Как только начнется глубокая проработка ножом, будет любопытно узнать, какое вы животное.
Наверное, тут нечему удивляться. Вы, люди, любите истории. Вы живете ради них. И вы готовы - о мой нездоровый, мой упрямый друг-самоубийца - умереть, лишь бы узнать, что же случилось по окончании осады дома Гутенберга.
Разве это не абсурдно? Что вы надеетесь найти? Может быть, вы ждете историю, где действуете сами?
О боже, все именно так! Вы думаете, что в этой книге есть ответ на вопрос, зачем вы родились. И от чего вы умрете.
Из- за этой книги, раз вам надо знать.
Я прав? В конце концов, вы тоже на этих страницах. Без вас эти слова были бы черными значками на белой бумаге, скрытыми во тьме. Я был бы заточен в одиночестве, говорил бы сам с собой, повторяя снова и снова одно и то же:
- Сожгите эту книгу. Сожгите эту книгу. Сожгите эту книгу.
Но как только вы открыли эту книгу, мое безумие прошло. Видения поднялись над переплетенными страницами, будто духи слетелись на призыв, подпитанные и моим желанием быть услышанным (его испытывают все исповедующиеся, даже если они каются в самых ничтожных грехах, как я), и вашим влечением ко всему сверхъестественному и еретическому.
Наслаждайтесь этим, пока можете. Вы знаете цену, которую придется заплатить.
Вернемся в мастерскую Гутенберга и посмотрим, какое последнее видение я отыщу для вас там, где воздух насыщен едким запахом типографской краски.
В каждой битве между силами неба и ада неизбежно наступает миг, когда солдат становится так много, что действительность, как ее понимает человечество, не выдерживает напора этого бурлящего внутри ее водоворота. Фасад реальности дает трещину, и как бы человечество ни старалось не видеть происходящего рядом, эти усилия несоразмерны задаче. Правду услышат, какой бы резкой она ни была. Правду увидят, какой бы грубой она ни была.
Первым признаком наступления момента стал внезапный взрыв криков на улице. Жители Майнца - мужчины и женщины, младенцы и старики - разом увидели, что покров, скрывавший небесную битву, сорван, и истерия распространилась мгновенно. Я радовался тому, что в это время находился внутри мастерской, хоть мне и составляли компанию его нелепое преосвященство, Гутенберг и его работники.

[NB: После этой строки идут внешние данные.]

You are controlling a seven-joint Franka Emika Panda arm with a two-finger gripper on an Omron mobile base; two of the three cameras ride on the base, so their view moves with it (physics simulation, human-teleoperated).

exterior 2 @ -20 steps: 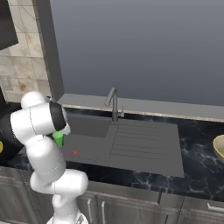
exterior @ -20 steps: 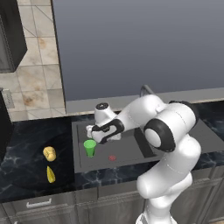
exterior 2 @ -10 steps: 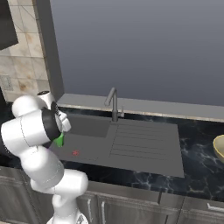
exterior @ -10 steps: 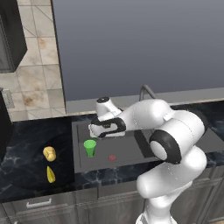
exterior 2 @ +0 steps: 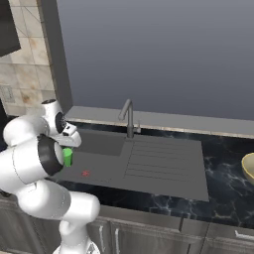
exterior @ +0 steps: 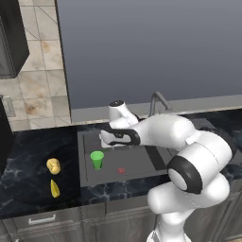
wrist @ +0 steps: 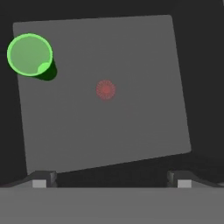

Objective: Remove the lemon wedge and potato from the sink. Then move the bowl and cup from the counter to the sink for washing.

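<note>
My gripper [wrist: 109,181] hangs spread and empty over the sink [wrist: 131,131]; the bowl [exterior 2: 249,166] sits far right, mid-frame, on the counter.

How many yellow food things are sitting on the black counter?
2. The potato sits on the counter left of the sink, and the lemon wedge lies just in front of it, nearer the counter's front edge. None seems hidden.
</note>
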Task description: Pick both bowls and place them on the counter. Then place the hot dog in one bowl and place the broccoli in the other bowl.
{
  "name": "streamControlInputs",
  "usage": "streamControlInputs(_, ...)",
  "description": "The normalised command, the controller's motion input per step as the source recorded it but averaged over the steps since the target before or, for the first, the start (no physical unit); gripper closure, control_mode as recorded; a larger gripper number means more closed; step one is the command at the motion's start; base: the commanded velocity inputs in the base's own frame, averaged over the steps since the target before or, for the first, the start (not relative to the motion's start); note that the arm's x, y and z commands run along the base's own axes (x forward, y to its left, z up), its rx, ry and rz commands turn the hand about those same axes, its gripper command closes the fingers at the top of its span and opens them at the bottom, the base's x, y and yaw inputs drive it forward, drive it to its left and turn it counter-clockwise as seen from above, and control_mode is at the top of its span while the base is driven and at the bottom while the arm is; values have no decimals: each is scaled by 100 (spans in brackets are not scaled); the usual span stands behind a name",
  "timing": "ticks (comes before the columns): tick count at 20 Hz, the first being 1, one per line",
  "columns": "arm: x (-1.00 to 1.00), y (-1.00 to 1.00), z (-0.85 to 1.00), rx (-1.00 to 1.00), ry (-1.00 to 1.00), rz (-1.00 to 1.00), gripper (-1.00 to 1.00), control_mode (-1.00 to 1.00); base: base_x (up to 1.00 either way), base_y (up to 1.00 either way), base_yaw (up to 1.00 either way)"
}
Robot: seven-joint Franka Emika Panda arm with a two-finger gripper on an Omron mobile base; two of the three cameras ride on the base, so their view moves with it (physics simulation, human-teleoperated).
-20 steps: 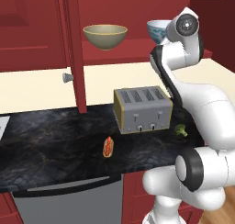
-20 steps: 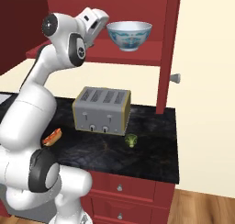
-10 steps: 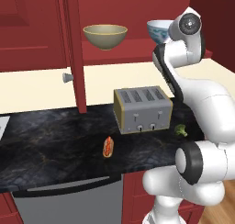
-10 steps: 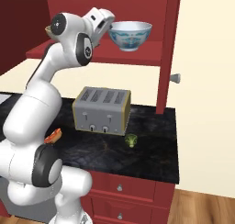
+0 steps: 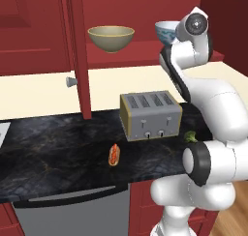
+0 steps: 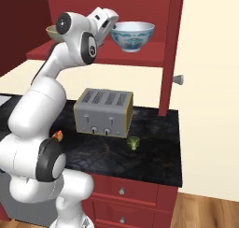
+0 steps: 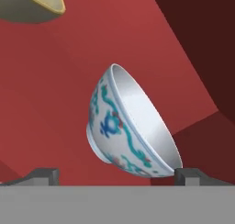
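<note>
- Left base view: the arm is seen raised to the red shelf (image 5: 145, 56), with the hand at the white blue-patterned bowl (image 5: 164, 33), which is largely hidden behind the wrist. The olive-tan bowl (image 5: 111, 38) is seen on the same shelf, well off to the hand's left. Far below the hand, the counter (image 5: 58, 148) carries a toaster (image 5: 150, 115); the hot dog (image 5: 114, 154) is laid in front of the toaster's left end and the broccoli (image 5: 190, 136) just off its right end, partly covered by the arm.
- Right base view: the gripper (image 6: 113, 24) is held level with the white bowl (image 6: 132, 35), just beside its left rim; contact cannot be judged. Only a sliver of the olive-tan bowl (image 6: 51, 33) is seen behind the arm. The broccoli (image 6: 134, 142) is seen well below the hand, in front of the toaster (image 6: 104, 112).
- Hand view: the white bowl (image 7: 131, 126) is framed between the two fingertips (image 7: 41, 175), which are spread wide apart at its sides, so the hand is open and nothing is grasped. The olive-tan bowl (image 7: 30, 5) is seen farther out, toward the upper left corner.
</note>
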Motion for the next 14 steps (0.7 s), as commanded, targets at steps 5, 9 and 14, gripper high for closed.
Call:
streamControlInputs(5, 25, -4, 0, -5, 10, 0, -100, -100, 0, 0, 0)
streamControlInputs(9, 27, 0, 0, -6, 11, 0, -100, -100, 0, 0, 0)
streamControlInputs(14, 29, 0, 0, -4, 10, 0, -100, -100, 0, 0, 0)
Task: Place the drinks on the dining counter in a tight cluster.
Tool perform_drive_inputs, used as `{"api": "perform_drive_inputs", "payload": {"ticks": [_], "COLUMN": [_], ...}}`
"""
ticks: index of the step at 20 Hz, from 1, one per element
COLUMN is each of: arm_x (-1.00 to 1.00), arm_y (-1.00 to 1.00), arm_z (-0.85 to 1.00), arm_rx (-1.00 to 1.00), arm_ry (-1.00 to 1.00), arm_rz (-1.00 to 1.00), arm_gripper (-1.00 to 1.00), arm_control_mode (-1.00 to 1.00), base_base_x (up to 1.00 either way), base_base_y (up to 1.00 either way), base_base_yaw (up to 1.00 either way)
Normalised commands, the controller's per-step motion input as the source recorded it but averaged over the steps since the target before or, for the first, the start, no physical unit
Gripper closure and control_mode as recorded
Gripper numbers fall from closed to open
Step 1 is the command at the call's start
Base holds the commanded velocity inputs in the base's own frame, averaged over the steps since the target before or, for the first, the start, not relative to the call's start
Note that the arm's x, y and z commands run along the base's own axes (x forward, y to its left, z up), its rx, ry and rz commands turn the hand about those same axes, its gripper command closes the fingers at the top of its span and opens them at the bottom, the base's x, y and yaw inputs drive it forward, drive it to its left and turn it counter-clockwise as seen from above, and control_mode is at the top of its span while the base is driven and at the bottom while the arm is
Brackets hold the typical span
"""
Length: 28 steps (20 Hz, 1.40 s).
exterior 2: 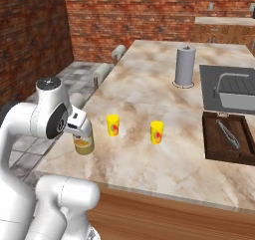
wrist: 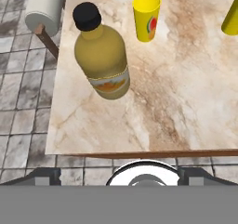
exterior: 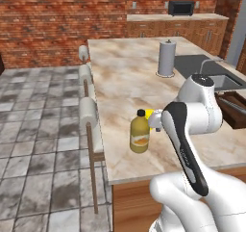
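Observation:
A fat amber-yellow juice bottle (exterior: 139, 135) (exterior 2: 83, 145) (wrist: 103, 60) with a black cap stands upright near the front left corner of the dining counter (exterior: 125, 77) (exterior 2: 149, 97) (wrist: 186, 102). My gripper (exterior 2: 80, 130) hovers just above the bottle's cap, partly hidden by my own arm in the left base view. In the hand view the bottle stands free on the stone, below and ahead of the hand, with nothing gripped. The jaws stand open.
Two yellow cups (exterior 2: 113, 125) (exterior 2: 157, 132) (wrist: 147, 16) stand right of the bottle. Farther back are a paper towel roll (exterior: 166, 58) (exterior 2: 185, 65) and the sink (exterior 2: 231, 92). A wooden tray (exterior 2: 226, 137) with tongs lies right. Stools (exterior: 89, 115) line the left edge.

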Motion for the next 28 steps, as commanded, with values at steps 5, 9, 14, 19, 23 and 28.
{"api": "perform_drive_inputs", "payload": {"ticks": [5,9,14,19,23,28], "arm_x": [0.00,0.00,0.00,0.00,0.00,0.00], "arm_y": [0.00,0.00,0.00,0.00,0.00,0.00], "arm_z": [0.00,0.00,0.00,0.00,0.00,0.00], "arm_rx": [0.00,0.00,0.00,0.00,0.00,0.00], "arm_ry": [0.00,0.00,0.00,0.00,0.00,0.00], "arm_rz": [0.00,0.00,0.00,0.00,0.00,0.00], "arm_gripper": [-1.00,-1.00,-1.00,-1.00,-1.00,-1.00], "arm_control_mode": [-1.00,1.00,1.00,1.00,1.00,1.00], "base_base_x": [0.00,-0.49,-0.89,-0.34,0.00,0.00], "base_base_y": [0.00,-0.26,-0.59,-0.11,0.02,0.01], "base_base_yaw": [0.00,-0.11,-0.26,-0.67,-1.00,-1.00]}}
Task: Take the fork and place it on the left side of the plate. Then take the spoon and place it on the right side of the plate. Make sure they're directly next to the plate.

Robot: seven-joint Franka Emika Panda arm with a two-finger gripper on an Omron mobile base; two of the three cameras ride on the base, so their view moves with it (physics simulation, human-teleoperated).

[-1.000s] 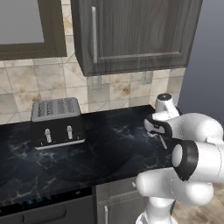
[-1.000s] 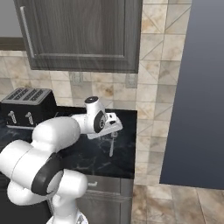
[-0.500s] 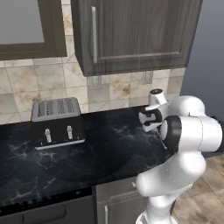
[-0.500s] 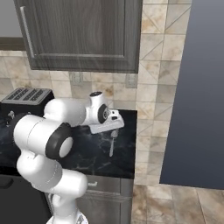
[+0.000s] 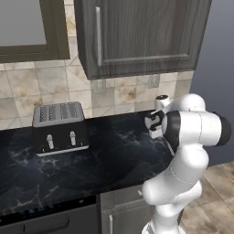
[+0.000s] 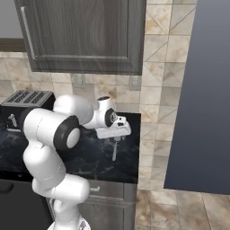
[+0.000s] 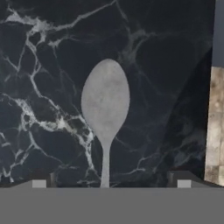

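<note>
Open-fingered gripper [image 7: 109,183] above the spoon [image 7: 105,105]; its thin handle may slip from closing fingers on the counter [image 7: 43,52].

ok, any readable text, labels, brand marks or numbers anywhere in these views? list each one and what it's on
None readable in any view.
toaster: two front knobs, no legible markings; too small to tell whether there is a dial scale.
spoon: plain metal, no stamp visible.
upper cabinet, tile backsplash and black marble counter: no signs or labels.
</note>
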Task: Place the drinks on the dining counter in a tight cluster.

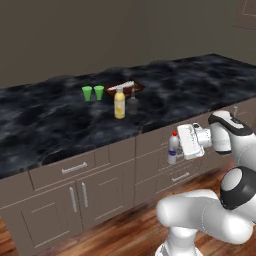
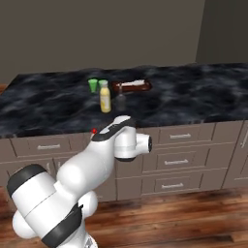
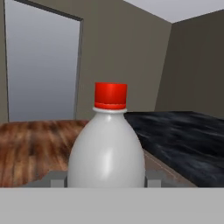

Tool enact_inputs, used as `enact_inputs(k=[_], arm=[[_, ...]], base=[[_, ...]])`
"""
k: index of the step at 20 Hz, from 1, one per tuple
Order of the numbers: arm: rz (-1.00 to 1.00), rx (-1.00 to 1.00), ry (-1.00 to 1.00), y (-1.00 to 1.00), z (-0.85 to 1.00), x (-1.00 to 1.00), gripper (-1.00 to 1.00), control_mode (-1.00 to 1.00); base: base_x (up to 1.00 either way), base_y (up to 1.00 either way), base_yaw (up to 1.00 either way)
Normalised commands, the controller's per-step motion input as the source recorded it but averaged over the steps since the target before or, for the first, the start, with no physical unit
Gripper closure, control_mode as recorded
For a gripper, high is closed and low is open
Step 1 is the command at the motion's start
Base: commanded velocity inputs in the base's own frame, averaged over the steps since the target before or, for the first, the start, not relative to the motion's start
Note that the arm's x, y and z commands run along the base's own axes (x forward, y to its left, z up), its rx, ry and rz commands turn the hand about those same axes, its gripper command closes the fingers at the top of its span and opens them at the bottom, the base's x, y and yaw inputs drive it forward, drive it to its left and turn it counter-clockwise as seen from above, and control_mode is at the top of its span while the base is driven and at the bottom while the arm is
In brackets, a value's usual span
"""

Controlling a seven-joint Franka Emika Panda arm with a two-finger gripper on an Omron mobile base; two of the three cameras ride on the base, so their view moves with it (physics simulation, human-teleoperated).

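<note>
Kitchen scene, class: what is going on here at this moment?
The robot arm's gripper holds the white bottle upright, jaws shut on its body, out in front of the drawers and below the edge of the counter. The yellow bottle and the grey bottle already stand side by side on the counter, near two green cups and a brown tray. The white bottle has not yet joined them.
</note>
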Motion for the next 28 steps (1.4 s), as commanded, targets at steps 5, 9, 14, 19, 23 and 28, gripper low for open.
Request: enact_inputs(k=[5, 9, 14, 19, 23, 28], arm=[[0.0, 0.0, 0.0, 0.0, 0.0, 0.0, 1.0, 1.0], [0.0, 0.0, 0.0, 0.0, 0.0, 0.0, 1.0, 1.0], [0.0, 0.0, 0.0, 0.0, 0.0, 0.0, 1.0, 1.0], [0.0, 0.0, 0.0, 0.0, 0.0, 0.0, 1.0, 1.0], [0.0, 0.0, 0.0, 0.0, 0.0, 0.0, 1.0, 1.0], [0.0, 0.0, 0.0, 0.0, 0.0, 0.0, 1.0, 1.0]], base=[[0.6, -0.38, 0.06], [0.65, -0.36, 0.06], [0.67, -0.37, 0.04], [0.65, -0.37, 0.05], [0.58, -0.44, 0.01], [0.47, -0.46, 0.05]])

Как только разразилась какофония на улицах, Гутенберг-гений со вкрадчивым голосом исчез и его место занял другой Гутенберг - заботливый муж и друг.
- Я думаю, мы в беде, - сказал он. - Ханна? Ханна! С тобой все в порядке? - Он обернулся к рабочим - Если кто-то из вас опасается за себя или за жизнь своих близких, я призываю вас уходить сейчас, пока не стало хуже.
- Там же никто не бунтует, - сказал архиепископ. Люди в мастерской уже развязывали свои испачканные краской фартуки. - Нет никакой нужды беспокоиться за ваших жен и детей.
- Откуда вы знаете? - спросил я.
- У меня свои источники, - заявил архиепископ.
Меня тошнило от его самодовольства Я страстно хотел сбросить свою человеческую личину и выпустить на волю Джакабока Ботча, демона Девятого круга. Возможно, я так и сделал бы, но в этот миг голос Ханны ответил на призыв мужа:
- Иоганн! Помоги мне!
Она вошла в мастерскую не с той стороны, откуда пришли мы с архиепископом и Гутенбергом, а через маленькую дверку в конце комнаты.
- Иоганн! Иоганн! О боже!
- Я здесь, жена. - Гутенберг бросился к запыхавшейся и напуганной супруге.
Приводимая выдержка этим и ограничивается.